[Dataset excerpt Boundary: Start]

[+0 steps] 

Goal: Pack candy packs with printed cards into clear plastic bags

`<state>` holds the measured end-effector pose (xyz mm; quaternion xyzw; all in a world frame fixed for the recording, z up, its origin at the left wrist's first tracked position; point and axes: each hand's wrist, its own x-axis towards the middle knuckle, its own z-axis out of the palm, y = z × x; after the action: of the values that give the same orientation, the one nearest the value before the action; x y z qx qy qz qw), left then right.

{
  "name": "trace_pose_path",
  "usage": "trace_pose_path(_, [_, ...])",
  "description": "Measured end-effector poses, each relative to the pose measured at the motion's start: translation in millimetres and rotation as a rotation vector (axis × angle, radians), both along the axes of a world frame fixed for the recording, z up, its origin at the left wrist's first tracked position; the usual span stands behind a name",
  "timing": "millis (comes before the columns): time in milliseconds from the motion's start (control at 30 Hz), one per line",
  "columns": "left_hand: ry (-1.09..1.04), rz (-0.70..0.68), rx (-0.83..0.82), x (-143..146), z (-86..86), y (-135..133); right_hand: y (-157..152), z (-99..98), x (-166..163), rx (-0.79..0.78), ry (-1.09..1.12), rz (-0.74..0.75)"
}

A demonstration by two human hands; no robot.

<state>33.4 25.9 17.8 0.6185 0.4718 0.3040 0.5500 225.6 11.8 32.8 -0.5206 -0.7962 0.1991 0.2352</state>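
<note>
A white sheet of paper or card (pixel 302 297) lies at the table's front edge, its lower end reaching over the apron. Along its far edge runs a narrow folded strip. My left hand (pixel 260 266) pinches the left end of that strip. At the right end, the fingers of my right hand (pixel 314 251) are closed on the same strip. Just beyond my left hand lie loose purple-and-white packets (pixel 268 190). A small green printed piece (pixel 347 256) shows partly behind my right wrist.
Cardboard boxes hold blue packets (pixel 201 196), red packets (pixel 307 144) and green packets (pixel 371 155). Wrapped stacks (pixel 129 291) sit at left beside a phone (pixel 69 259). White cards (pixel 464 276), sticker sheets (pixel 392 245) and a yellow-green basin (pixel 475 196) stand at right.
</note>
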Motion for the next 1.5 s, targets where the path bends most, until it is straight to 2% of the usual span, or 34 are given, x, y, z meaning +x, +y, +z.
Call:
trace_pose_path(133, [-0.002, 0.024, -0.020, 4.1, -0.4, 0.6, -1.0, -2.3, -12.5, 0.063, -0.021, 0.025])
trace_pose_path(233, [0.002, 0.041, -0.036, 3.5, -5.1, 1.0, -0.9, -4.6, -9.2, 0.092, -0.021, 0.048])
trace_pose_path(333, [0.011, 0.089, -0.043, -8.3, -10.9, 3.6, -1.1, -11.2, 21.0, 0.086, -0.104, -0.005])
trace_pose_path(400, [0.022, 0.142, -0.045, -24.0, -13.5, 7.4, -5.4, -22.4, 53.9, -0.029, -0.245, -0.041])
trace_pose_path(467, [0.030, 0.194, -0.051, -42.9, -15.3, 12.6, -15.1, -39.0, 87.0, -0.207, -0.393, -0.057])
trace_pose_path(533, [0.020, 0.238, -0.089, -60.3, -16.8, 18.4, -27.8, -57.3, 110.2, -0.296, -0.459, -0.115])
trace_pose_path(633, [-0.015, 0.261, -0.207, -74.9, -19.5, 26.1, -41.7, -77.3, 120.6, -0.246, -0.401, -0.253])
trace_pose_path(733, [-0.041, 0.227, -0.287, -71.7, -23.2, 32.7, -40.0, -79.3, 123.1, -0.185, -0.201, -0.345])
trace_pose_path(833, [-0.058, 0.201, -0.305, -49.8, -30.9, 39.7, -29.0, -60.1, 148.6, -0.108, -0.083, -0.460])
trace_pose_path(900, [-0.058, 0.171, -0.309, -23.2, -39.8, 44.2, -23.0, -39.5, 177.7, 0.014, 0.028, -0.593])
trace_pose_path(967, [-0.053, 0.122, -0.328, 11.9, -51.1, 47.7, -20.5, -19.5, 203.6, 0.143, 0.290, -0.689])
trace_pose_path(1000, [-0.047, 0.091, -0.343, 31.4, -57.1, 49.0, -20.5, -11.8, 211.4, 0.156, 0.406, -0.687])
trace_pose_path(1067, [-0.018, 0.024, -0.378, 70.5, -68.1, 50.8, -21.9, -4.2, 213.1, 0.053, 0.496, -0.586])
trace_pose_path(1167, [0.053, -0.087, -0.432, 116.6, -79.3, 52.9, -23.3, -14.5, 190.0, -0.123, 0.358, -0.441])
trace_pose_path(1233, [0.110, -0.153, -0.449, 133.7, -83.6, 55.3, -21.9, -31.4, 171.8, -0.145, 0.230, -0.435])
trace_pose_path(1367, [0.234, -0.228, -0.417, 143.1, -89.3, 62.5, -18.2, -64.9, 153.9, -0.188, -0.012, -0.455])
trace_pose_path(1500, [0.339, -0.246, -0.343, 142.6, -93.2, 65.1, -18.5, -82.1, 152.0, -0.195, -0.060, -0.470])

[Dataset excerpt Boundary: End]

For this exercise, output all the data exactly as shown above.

[+0 steps] 

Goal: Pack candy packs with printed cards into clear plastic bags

`<state>` holds the measured end-effector pose (xyz mm; quaternion xyzw; all in a world frame fixed for the recording, z up, its origin at the left wrist's first tracked position; point and axes: each hand's wrist, its own x-axis towards the middle knuckle, its own z-axis out of the palm, y = z × x; after the action: of the values that give the same orientation, the one nearest the value before the action; x y z qx qy qz qw), left then right.

{
  "name": "trace_pose_path",
  "usage": "trace_pose_path(_, [_, ...])",
  "description": "Measured end-effector poses, each relative to the pose measured at the motion's start: translation in millimetres and rotation as a rotation vector (axis × angle, radians), both along the axes of a world frame fixed for the recording, z up, its origin at the left wrist's first tracked position; the usual span stands behind a name",
  "timing": "millis (comes before the columns): time in milliseconds from the motion's start (control at 30 Hz), one per line",
  "columns": "left_hand: ry (-1.09..1.04), rz (-0.70..0.68), rx (-0.83..0.82), x (-143..146), z (-86..86), y (-135..133); right_hand: y (-157..152), z (-99..98), x (-166..163), rx (-0.79..0.78), ry (-1.09..1.12), rz (-0.74..0.75)"
}

A demonstration by two human hands; no robot.

<state>33.4 25.9 17.8 0.6185 0.4718 0.3040 0.5500 225.6 11.8 32.8 -0.5206 -0.7962 0.1991 0.2352</state>
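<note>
A white sheet of paper or card (pixel 302 297) lies at the table's front edge, its lower end reaching over the apron. Along its far edge runs a narrow folded strip. My left hand (pixel 260 266) pinches the left end of that strip. At the right end, the fingers of my right hand (pixel 314 251) are closed on the same strip. Just beyond my left hand lie loose purple-and-white packets (pixel 268 190). A small green printed piece (pixel 347 256) shows partly behind my right wrist.
Cardboard boxes hold blue packets (pixel 201 196), red packets (pixel 307 144) and green packets (pixel 371 155). Wrapped stacks (pixel 129 291) sit at left beside a phone (pixel 69 259). White cards (pixel 464 276), sticker sheets (pixel 392 245) and a yellow-green basin (pixel 475 196) stand at right.
</note>
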Motion for the next 1.5 s, targets where the path bends most, until it is straight to 2% of the usual span, or 34 are given, x, y, z meaning +x, +y, +z.
Call:
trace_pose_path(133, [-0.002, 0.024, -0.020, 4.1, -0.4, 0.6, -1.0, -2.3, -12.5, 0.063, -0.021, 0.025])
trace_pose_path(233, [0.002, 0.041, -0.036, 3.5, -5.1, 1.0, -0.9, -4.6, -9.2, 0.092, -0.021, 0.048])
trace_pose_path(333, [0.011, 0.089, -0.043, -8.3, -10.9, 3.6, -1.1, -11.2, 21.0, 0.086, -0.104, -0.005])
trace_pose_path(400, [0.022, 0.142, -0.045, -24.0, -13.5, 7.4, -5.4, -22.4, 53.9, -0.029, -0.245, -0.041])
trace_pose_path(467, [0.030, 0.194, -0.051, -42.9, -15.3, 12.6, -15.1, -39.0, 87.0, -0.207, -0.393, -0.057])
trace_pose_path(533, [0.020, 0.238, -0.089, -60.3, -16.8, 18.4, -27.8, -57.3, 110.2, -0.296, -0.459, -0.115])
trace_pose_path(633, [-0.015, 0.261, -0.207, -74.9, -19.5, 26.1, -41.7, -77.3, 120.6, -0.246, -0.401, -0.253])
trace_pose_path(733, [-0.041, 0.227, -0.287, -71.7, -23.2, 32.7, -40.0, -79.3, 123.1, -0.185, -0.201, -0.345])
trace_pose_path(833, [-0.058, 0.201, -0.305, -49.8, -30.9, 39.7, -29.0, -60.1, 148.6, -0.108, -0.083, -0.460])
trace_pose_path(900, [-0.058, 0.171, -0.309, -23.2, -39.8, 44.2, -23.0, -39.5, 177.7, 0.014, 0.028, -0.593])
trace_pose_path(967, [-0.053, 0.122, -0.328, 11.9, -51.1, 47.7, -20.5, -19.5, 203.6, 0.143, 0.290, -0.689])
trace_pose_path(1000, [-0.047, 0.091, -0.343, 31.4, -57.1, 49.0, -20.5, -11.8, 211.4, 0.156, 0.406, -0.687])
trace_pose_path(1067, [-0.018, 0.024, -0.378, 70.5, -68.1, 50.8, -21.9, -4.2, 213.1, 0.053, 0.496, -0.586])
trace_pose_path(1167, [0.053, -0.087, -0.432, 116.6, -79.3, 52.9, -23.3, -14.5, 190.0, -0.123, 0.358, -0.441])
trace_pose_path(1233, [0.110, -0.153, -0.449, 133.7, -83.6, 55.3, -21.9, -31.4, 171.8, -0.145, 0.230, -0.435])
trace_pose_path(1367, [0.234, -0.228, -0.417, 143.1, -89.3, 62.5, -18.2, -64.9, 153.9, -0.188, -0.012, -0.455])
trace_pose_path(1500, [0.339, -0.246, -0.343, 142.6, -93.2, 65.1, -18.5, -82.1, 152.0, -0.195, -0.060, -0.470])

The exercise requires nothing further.